#### [TASK DESCRIPTION]
Once the pictures are set aside, transcribe each line of the data exactly.

#### [EXERCISE DATA]
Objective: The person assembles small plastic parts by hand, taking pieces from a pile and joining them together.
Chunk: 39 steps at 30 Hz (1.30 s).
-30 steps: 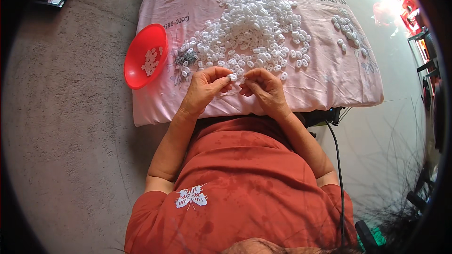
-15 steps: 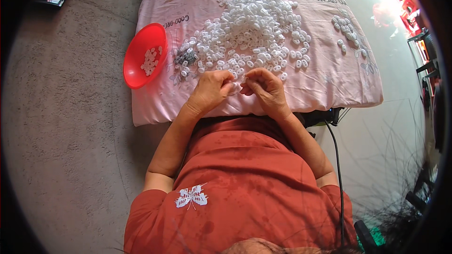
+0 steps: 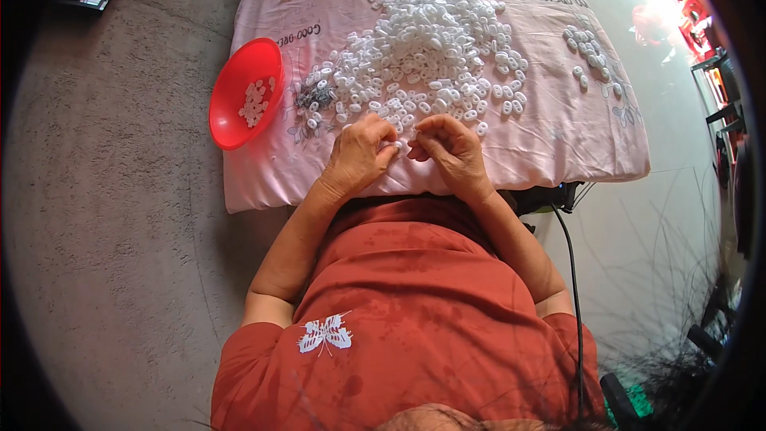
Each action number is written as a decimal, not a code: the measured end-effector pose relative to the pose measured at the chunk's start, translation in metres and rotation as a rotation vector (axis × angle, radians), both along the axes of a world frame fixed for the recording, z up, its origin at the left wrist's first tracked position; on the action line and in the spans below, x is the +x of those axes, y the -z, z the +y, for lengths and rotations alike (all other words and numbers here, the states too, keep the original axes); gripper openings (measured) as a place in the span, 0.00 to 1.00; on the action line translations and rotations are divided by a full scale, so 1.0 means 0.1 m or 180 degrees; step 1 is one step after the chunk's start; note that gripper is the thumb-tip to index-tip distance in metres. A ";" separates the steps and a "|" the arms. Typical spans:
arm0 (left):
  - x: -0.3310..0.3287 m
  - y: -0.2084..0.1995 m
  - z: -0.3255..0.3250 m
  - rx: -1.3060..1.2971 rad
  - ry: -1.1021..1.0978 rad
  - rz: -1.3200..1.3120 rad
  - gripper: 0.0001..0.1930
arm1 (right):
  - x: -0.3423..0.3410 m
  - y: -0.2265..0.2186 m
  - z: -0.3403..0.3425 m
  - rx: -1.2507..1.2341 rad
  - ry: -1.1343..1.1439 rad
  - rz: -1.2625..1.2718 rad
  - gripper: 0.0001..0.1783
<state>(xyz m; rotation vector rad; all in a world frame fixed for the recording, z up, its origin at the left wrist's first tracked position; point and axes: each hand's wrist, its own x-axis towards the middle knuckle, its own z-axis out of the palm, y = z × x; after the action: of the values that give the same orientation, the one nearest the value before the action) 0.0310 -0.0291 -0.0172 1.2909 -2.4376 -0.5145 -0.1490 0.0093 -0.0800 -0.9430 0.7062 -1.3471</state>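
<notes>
Close together at the near edge of the cloth-covered table, both hands are pinched. My left hand grips a small white oval piece between thumb and forefinger. With thumb and fingertips together, my right hand is a short gap away; something small and pale shows at its tips, too tiny to name. Just beyond the hands lies a big heap of white oval plastic pieces, many with two holes. A small tangle of dark grey thin bits lies at the heap's left.
A red bowl with several pale small pieces stands on the left of the pink printed cloth. A separate group of white pieces lies at the right. A black cable hangs beside my right arm.
My left hand has shifted slightly, its fingers opening out a little so that the white piece shows at the thumb tip. My right hand stays nearly in place.
</notes>
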 end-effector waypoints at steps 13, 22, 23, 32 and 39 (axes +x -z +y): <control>0.14 -0.01 -0.03 0.2581 -0.0847 0.2461 0.06 | 0.00 -0.05 0.01 0.0112 -0.0113 -0.0001 0.06; 0.13 -0.07 -0.01 0.3211 -0.1004 0.2975 0.13 | -0.01 -0.07 0.02 0.0102 -0.0148 0.0138 0.06; 0.13 -0.07 -0.01 0.3241 -0.1015 0.2968 0.14 | -0.01 -0.07 0.02 0.0102 -0.0146 0.0137 0.06; 0.17 -0.04 -0.01 0.3111 -0.0696 0.2684 0.13 | -0.01 -0.07 0.01 0.0086 -0.0159 0.0126 0.06; 0.12 -0.08 0.01 0.2904 -0.0718 0.2671 0.07 | -0.01 -0.06 0.01 0.0088 -0.0162 0.0131 0.06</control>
<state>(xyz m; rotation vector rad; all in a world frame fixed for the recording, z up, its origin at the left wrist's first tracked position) 0.0429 -0.0279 -0.0096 1.2159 -1.3338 -1.7861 -0.1500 0.0108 -0.0736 -0.9628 0.7258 -1.2736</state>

#### [ANSWER AREA]
Objective: The person assembles small plastic parts by hand, taking pieces from a pile and joining them together.
Chunk: 39 steps at 30 Hz (1.30 s).
-30 steps: 
-15 steps: 
+0 steps: 
Each action number is written as a decimal, not a code: the measured end-effector pose relative to the pose measured at the chunk's start, translation in metres and rotation as a rotation vector (axis × angle, radians), both along the axes of a world frame fixed for the recording, z up, its origin at the left wrist's first tracked position; on the action line and in the spans below, x is the +x of those axes, y the -z, z the +y, for lengths and rotations alike (all other words and numbers here, the states too, keep the original axes); gripper openings (measured) as a place in the span, 0.00 to 1.00; on the action line translations and rotations are divided by a full scale, so 1.0 means 0.1 m or 180 degrees; step 1 is one step after the chunk's start; note that gripper is the thumb-tip to index-tip distance in metres. A ";" separates the steps and a "|" the arms. Typical spans:
arm0 (left):
  - x: -0.3310..0.3287 m
  - y: -0.2084..0.1995 m
  - z: -0.3255..0.3250 m
  - rx: -1.3060..1.2971 rad
  - ry: -1.1021..1.0978 rad
  - rz: -1.3200..1.3120 rad
  - gripper: 0.0001..0.1930
arm1 (right):
  - x: -0.3423..0.3410 m
  - y: -0.2265..0.2186 m
  - z: -0.3403..0.3425 m
  - rx: -1.2507..1.2341 rad
  - ry: -1.1343..1.1439 rad
  - rz: -1.2625..1.2718 rad
  - gripper: 0.0001..0.1783
<state>(xyz m; rotation vector rad; all in a world frame fixed for the recording, z up, its origin at the left wrist's first tracked position; point and axes: each hand's wrist, its own x-axis towards the middle knuckle, its own z-axis out of the palm, y = z × x; after the action: of the values that give the same orientation, the one nearest the value before the action) 0.0310 -0.0291 -0.0172 1.2909 -2.4376 -0.5145 -0.1490 0.0093 -0.0800 -0.9430 0.7062 -1.3471</state>
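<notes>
Close together at the near edge of the cloth-covered table, both hands are pinched. My left hand grips a small white oval piece between thumb and forefinger. With thumb and fingertips together, my right hand is a short gap away; something small and pale shows at its tips, too tiny to name. Just beyond the hands lies a big heap of white oval plastic pieces, many with two holes. A small tangle of dark grey thin bits lies at the heap's left.
A red bowl with several pale small pieces stands on the left of the pink printed cloth. A separate group of white pieces lies at the right. A black cable hangs beside my right arm.
My left hand has shifted slightly, its fingers opening out a little so that the white piece shows at the thumb tip. My right hand stays nearly in place.
</notes>
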 end-effector waypoints at steps 13, 22, 23, 32 and 39 (axes +x -z +y): <control>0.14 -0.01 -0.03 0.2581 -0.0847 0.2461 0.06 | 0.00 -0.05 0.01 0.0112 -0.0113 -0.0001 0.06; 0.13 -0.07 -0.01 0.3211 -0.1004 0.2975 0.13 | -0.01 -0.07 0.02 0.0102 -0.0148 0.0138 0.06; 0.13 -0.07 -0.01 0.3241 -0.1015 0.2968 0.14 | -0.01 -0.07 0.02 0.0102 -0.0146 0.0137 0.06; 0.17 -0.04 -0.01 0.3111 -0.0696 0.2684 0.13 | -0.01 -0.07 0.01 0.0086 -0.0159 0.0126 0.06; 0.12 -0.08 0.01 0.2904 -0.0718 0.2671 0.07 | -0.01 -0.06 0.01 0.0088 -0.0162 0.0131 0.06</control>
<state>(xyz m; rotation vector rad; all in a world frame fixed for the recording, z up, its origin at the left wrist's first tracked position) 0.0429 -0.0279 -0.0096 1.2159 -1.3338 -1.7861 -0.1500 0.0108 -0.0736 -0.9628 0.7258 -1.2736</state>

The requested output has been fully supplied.